What, if anything, surprised you about the execution or the results of the trial?
It was a short trial, only 12 weeks, but we saw significant impact . And there were clinicians who were really hesitant in the beginning but eventually were overall moderately positive in the net promoter score. They saw the benefit of the intervention.
What then have you learned from the ADMINISTER II trial that you mentioned?
A follow-up to ADMINISTER I, ADMINISTER II will be an outcomes trial with a larger population and with a longer follow-up to see the effect on survival and hospitalization rates. We know that it works for individual pharmacotherapy, but if you use this digital solution and have the nudge in your electronic health records, does it really change the behavior of the clinicians over a longer time? Do we really see that they get more active in optimizing their therapy based on patient questionnaires? Can we get rid of some medications and determine what are the beneficial medications?
We hypothesize that if you have a second opinion in the electronic health record for this population, improvement of GDMT prescription persists. But it's a longer trial, so we need to see whether the results will sustain over the 12 weeks. The effect might be that the clinicians get alert fatigue, and that's a risk if you do a longer intervention.

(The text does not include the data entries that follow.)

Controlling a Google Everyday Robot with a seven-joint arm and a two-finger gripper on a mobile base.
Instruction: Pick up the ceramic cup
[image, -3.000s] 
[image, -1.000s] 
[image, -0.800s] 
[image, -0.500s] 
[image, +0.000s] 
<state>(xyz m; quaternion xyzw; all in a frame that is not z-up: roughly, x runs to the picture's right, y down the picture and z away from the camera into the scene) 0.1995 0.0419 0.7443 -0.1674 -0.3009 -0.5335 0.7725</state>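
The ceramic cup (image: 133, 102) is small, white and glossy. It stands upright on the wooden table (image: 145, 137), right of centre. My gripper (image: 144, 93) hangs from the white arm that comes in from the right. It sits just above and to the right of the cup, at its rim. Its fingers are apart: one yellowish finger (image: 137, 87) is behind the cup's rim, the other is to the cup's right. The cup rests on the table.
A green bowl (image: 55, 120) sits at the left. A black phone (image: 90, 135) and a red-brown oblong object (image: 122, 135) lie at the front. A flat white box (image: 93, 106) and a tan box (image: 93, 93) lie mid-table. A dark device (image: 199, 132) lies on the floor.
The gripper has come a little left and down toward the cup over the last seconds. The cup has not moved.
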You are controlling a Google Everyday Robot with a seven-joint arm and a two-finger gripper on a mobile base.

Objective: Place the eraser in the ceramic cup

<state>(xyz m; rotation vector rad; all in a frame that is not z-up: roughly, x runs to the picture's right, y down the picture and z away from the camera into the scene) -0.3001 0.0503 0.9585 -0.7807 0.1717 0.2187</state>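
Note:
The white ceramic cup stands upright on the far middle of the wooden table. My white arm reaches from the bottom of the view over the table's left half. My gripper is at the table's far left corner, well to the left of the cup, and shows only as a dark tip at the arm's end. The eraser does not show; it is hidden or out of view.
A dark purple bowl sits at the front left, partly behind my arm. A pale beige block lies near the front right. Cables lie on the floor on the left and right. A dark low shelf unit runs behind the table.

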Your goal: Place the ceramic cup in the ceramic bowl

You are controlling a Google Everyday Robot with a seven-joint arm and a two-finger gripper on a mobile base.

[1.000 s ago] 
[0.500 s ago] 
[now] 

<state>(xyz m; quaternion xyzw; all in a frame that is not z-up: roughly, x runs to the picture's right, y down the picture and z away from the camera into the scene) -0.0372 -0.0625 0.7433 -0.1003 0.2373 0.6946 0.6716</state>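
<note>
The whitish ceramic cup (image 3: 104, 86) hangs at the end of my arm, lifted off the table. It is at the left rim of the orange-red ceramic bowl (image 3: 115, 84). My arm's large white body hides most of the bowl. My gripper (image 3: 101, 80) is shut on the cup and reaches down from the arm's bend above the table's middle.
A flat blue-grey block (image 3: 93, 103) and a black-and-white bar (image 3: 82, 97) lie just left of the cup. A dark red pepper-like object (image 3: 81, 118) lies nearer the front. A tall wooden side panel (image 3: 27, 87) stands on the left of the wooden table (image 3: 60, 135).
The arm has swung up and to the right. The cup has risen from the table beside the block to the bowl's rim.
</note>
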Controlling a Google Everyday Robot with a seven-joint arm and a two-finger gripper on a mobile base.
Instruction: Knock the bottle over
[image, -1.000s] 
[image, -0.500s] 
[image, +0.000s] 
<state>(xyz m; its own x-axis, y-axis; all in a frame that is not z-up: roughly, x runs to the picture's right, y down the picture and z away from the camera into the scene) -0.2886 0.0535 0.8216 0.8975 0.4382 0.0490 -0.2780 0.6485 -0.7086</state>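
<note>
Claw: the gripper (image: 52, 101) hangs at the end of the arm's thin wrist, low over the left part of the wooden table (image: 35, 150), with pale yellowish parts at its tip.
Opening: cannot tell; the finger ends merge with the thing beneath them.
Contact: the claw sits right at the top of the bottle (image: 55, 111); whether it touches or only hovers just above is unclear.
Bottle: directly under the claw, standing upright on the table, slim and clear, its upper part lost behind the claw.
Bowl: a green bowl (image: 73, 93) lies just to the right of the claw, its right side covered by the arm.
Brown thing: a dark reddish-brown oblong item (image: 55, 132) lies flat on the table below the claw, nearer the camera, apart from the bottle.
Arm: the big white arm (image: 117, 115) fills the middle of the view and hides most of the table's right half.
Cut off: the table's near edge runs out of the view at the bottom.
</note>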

With digital consults, how could they be successful in other therapeutic areas, specifically other chronic diseases?
Usually in chronic diseases, you have multiple targets and multiple drug classes you want to give. And as clinicians, we should do that, but we also have to run our busy practices. So, it's helpful if you get reminders or nudges. I think there are many groups of patients who could benefit from that. In treatment of coronary artery disease, for instance, we have groups of medications that are provided in the guideline. And optimization of medication is needed if treatment goals are not met. And outside cardiology practice, for instance, it can be helpful for renal failure patients who are on many drug classes. And many groups of clinicians can benefit. You have a group of clinicians who are really aware of updates in guidelines as they occur and others who are a little bit later informed. With this, you get the newest, most up-to-date information and that's helpful in many different groups.
About The Expert:
Mark Schuuring is a non-invasive cardiologist (MD, Ph.D., FESC, FEACVI, FHFA) at the Medical Spectrum Twente and a researcher at the University of Twente (Department of Biomedical Signals and Systems). He is certified in CMR (level 3), TTE, and TOE (Full; EACVI) and is an alumnus of the Postgraduate Course in Heart Failure. As a co-supervisor of multiple Ph.D. candidates, he focuses on eHealth and artificial intelligence in cardiology. Schuuring has published over 90 peer-reviewed articles, including papers in “Nature Medicine” and “European Heart Journal – Digital Health and European Journal of Heart Failure” (H-index 24) and received various grants (Nederlandse Federatie van Universitair Medische Centra, TKI-PPP Health Holland, Hartstichting, Amsterdam UMC, and Stichting Hartcentrum Twente). He is the founder of www.digitalcardiology.net.